Study identifies brain's connections in keeping related memories distinct from each other
Neuroscientists at the University of Bristol are a step closer to understanding how the connections in our brain which control our episodic memory work in sync to make some memories stronger than others. The findings, published in Nature Neuroscience, reveal a previously unsuspected division of memory function in the pathways between two areas of the brain, and suggest that certain subnetworks within the brain work separately, to enhance the distinctiveness of memories.
The team studied the hippocampus and prefrontal cortex – two regions of the brain critical to memory function – as damage in these areas can induce severe memory loss.
However, both areas are connected by a complex network of direct and indirect pathways, and the challenge has been until now, how to identify the precise routes through which these brain regions interact in memory formation.
Researchers from Bristol’s Schools of Physiology, Pharmacology and Neuroscience and Clinical Sciences used a new novel pharmacogenetic technique to deactivate specific neural pathways from the hippocampus to the prefrontal cortex in rats. They then tested the rats’ memory for objects presented at specific points in time, and in specific locations, to model episodic memory function’ in humans.
The team found that one pathway from the hippocampus controlled the ‘temporal’ aspects of the memory such as those which enable a subject to remember when they had encountered an object, while a separate pathway enabled subjects to remember an object’s location.
They found that by deactivating specific neural pathways and preventing the hippocampus from talking to the prefrontal cortex, episodic memory function was significantly disrupted.
Professor Clea Warburton, said: “Episodic memory stores an individual’s unique recollection of a specific event and is important for remembering significant events in our lives. This type of integrated memory is important in helping us to remember significant events in our lives, and works by linking different types of information.
“For example, even remembering routine things such as where we parked the car requires our brain to store and link different types of information. We must remember what kind of car we have, when, and where we parked it. Linking these different components of memory depends on clear communication between different brain regions which work together forming complex memory networks.
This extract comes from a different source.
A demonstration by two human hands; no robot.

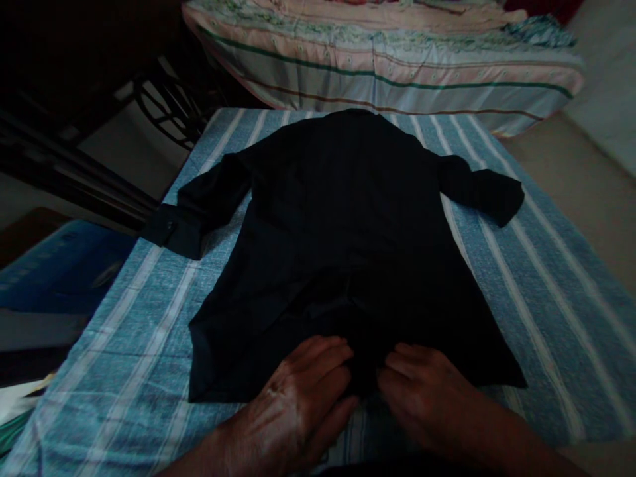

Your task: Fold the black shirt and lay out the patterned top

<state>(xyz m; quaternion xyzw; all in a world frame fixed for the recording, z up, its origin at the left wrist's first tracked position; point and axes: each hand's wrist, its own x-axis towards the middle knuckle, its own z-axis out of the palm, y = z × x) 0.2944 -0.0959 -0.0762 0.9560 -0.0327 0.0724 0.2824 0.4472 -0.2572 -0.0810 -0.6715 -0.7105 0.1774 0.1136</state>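
Striped blue cloth (134,358) carries a dark shirt (342,212) spread across its middle, my left hand (308,391) and right hand (422,394) at the near hem, fingers partly curled, whether gripping I cannot tell.

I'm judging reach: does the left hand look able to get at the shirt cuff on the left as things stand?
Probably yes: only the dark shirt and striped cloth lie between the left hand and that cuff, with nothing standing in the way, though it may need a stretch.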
“These findings, reveal for the first time, an important aspect of memory function critical to episodic memory and could help with developing new therapeutics to aid memory loss.”
The work was funded by the Biotechnology and Biological Sciences Research Council (BBSRC).
Notes to editors
The paper Separate elements of episodic memory subserved by distinct hippocampal–prefrontal connections, by Gareth R I Barker et al is available in Nature Neuroscience.